Fraksi etil asetat kemudian diuapkan dan di beri label masing-
masing fraksi.
Selanjutnya dilakukan proses pemurnian pada senyawa yang
terkandung dalam ekstrak Herba Sambiloto (Andrographis
paniculata Nees) pada fraksi yang diperoleh. Proses pemurnian
dilakukan dengan metode KLTP (Kromatografi Lapis Tipis
Preparatif). Sebelum dilakukan pemurnian dengan metode KLTP
dilakukan terlebih dahulu uji pendahuluan dengan metode KLT
analitik dengan menotolkan 5 fraksi pada satu lempeng dan
diperoleh hasil bahwa fraksi 1,2 dan 3 memliki noda yang sama
sehingga ketiga fraksi tersebut digabung dan kemudian dilakukan
proses pemurnian dengan metode KLTP. Pada proses pemurniaan
dengan metode KLTP ini eluen yang digunakan adalah N-
heksan:etil asetat dengan perbandingan 1:2 dan diperoleh 3 noda
dengan masing-masing nilai rf noda 1,2 dan 3 secara berturut –
turut yaitu 0,7 cm, 0,5 cm dan 0,4 cm. Kemudian noda yang
diperoleh dikerok dan dipisahkan pada masing-masing vial yang
berbeda dan ditandai sebagai isolat 1, isolat 2 dan isolat 3.
Kemudian dilakukan percobaan uji aktivitas antioksidan
dengan menggunakan metode peredaman radikal bebas DPPH.
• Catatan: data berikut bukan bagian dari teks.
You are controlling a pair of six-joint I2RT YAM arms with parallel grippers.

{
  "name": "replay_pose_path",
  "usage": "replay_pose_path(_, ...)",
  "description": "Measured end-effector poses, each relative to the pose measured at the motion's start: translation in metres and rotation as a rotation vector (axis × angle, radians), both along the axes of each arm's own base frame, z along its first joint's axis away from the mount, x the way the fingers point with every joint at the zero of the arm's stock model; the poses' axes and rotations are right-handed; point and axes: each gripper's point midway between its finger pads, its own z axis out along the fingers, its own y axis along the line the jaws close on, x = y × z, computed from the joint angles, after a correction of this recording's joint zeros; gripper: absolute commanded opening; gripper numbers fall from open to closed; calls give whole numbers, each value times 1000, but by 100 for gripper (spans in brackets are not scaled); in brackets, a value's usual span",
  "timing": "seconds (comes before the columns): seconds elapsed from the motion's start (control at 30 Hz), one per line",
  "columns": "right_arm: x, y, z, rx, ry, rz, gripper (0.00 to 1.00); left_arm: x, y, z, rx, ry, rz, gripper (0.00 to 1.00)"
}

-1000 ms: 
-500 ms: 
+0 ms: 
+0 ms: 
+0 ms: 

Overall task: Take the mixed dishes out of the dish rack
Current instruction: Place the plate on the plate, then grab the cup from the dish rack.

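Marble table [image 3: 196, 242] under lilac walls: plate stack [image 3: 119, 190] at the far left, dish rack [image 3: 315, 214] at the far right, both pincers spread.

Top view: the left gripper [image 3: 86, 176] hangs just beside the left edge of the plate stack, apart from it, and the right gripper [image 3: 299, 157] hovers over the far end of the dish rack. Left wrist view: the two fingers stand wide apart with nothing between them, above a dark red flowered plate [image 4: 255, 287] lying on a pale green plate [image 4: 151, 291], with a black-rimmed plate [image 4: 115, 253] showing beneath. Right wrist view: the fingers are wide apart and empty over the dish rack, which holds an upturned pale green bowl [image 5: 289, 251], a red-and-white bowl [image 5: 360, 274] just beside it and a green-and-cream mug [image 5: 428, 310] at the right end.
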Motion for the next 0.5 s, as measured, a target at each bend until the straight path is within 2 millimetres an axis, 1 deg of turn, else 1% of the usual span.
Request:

Pada pengujian ini dilakukan secara kualitatif dan kuantitatif. Pada
uji secara kualitatif lempeng yang sudah ditotoli oleh sampel
disemprot dengan larutan DPPH dan diperoleh hasil tidak
terbentuk warna kuning karena kami menggunakan isolat bukan
ekstrak. Sedangkan pada uji secara kuantitatif yang dilakukan
dengan alat spektrofotometri UV-Vis diperoleh hasil absorbnsi
sebesar 0,159 pada panjang gelombang 517 nm kemudian
dihitung nilai %inhibisi dan diperoleh hasil 77,922% yang masuk
dalam kategori memiliki aktivitas antioksidan yang kuat karena
berada dalam rentang 50 – 100%.
Selanjutnya adalah uji aktivitas antimitosis dengan metode
BSLT. Pengujian ini menggunakan 5 seri konsentasi sampel yaitu
konsentrasi 30 ppm, 60 ppm, 90 ppm, 120 ppm dan 150 ppm.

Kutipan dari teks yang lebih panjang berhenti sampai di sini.